At Saturday’s human rights rally, my friend Joe Berns spoke stirringly and concisely about the need to teach children empathy so they will not dehumanize others or commit or tolerate human rights abuses.
Donald Trump’s resistance to empathy is at the core of our nation’s current authoritarian madness. Author Dave Eggers notes the long list of musicians, writers, and other artists whom Presidents Kennedy, Reagan, Bush, and Obama hosted and celebrated and compares that with Trump’s treatment of artists as enemies hogging his spotlight. Eggers ties that antipathy to the arts as a sign of Trump’s failure of empathy:
This White House has been, and is likely to remain, home to the first presidency in American history that is almost completely devoid of culture. In the 17 months that Donald Trump has been in office, he has hosted only a few artists of any kind. One was the gun fetishist Ted Nugent. Another was Kid Rock. They went together (and with Sarah Palin). Neither performed.

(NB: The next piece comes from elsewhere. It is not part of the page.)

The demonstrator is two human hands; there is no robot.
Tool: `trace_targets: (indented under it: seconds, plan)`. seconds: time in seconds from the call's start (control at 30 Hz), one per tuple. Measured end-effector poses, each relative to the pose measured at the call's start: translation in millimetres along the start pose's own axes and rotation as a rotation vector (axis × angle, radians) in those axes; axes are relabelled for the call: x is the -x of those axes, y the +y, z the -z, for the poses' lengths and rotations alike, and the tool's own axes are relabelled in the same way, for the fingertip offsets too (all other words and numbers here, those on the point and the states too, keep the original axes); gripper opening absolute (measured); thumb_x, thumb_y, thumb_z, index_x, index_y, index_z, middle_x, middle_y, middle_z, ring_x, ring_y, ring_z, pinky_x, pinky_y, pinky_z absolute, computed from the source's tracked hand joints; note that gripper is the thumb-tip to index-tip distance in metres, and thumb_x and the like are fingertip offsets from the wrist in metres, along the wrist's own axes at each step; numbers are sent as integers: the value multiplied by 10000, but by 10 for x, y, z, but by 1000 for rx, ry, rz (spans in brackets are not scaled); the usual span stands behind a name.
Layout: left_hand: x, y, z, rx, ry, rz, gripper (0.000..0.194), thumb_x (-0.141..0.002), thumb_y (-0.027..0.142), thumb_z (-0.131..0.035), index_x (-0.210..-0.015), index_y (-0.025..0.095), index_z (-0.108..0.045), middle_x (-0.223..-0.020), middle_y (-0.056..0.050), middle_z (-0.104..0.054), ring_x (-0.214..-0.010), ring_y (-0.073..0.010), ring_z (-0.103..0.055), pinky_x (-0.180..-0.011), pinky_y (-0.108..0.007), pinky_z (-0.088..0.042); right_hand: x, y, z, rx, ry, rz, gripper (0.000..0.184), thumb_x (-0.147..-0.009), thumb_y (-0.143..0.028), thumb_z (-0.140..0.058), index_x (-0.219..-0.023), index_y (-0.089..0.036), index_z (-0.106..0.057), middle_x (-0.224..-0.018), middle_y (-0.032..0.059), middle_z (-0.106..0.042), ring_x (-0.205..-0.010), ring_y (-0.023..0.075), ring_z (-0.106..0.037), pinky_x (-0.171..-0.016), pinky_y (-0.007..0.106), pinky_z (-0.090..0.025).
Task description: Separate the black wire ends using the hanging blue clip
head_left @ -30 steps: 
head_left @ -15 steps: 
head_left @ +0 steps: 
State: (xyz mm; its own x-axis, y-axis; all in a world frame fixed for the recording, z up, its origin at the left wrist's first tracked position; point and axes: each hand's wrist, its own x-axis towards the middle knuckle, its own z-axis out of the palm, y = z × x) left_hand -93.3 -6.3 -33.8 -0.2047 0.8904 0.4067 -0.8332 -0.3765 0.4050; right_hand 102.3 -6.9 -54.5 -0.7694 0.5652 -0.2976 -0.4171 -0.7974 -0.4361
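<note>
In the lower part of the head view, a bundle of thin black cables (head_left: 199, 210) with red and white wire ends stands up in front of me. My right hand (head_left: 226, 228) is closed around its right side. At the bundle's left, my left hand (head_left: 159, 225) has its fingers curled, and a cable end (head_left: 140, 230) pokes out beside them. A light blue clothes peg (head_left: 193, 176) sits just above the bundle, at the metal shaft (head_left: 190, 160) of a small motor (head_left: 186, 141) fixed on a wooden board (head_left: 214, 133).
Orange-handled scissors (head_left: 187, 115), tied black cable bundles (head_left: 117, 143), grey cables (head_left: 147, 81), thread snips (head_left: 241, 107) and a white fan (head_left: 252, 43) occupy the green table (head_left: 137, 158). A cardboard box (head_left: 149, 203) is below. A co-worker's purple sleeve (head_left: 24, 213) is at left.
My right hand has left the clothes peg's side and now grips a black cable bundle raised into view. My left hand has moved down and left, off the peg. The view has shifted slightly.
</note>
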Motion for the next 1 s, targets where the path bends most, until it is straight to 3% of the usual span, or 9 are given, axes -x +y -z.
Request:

…Admittedly, at a time when Mr. Trump’s policies have forcibly separated children from their asylum-seeking parents — taking the most vulnerable children from the most vulnerable adults — the White House’s attitude toward the arts seems relatively unimportant. But with art comes empathy. It allows us to look through someone else’s eyes and know their strivings and struggles. It expands the moral imagination and makes it impossible to accept the dehumanization of others. When we are without art, we are a diminished people — myopic, unlearned and cruel [Dave Eggers, “A Cultural Vacuum in Trump’s White House,” New York Times, 2018.06.29].
Arts advocates should keep that in mind when we join our next battle with a state government that thinks high school and college should be all welding and banking classes. And we should keep that in mind when we vote: people like Trump who disdain the arts, who have no aesthetic sense beyond stamping their name and face in gold on everything, should not be trusted to make public policy, which requires and understanding and feeling for other human beings.